▶ _What the task asks_:
Give the data back exactly as it stands.

• • • • • • •

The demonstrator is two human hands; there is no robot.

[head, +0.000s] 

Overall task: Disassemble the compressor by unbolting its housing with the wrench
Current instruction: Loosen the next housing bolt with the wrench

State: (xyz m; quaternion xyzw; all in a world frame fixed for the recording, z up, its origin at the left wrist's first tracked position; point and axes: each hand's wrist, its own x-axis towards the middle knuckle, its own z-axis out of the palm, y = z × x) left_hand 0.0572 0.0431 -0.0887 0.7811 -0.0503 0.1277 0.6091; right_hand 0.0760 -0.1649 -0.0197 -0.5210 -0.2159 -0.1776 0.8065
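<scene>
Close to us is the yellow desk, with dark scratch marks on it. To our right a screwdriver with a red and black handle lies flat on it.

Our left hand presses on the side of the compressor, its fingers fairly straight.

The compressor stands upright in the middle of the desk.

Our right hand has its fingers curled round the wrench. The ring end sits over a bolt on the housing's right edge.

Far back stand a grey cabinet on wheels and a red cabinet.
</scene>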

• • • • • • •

▶ _Answer_:
The demonstrator is two human hands; there is no robot.

[head, +0.000s] 

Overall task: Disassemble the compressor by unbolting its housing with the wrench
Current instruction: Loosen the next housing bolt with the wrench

State: (xyz m; quaternion xyzw; all in a world frame fixed for the recording, z up, its origin at the left wrist's first tracked position; point and axes: each hand's wrist, its own x-axis towards the middle knuckle, its own z-axis out of the palm, y = z × x) left_hand 0.0572 0.0431 -0.0887 0.7811 -0.0503 0.1277 0.6091; right_hand 0.0760 -0.1649 -0.0197 -0.5210 -0.2159 -0.1776 0.8065
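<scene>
Close to us is the yellow desk, with dark scratch marks on it. To our right a screwdriver with a red and black handle lies flat on it.

Our left hand presses on the side of the compressor, its fingers fairly straight.

The compressor stands upright in the middle of the desk.

Our right hand has its fingers curled round the wrench. The ring end sits over a bolt on the housing's right edge.

Far back stand a grey cabinet on wheels and a red cabinet.
</scene>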

Nothing more will be written for this answer.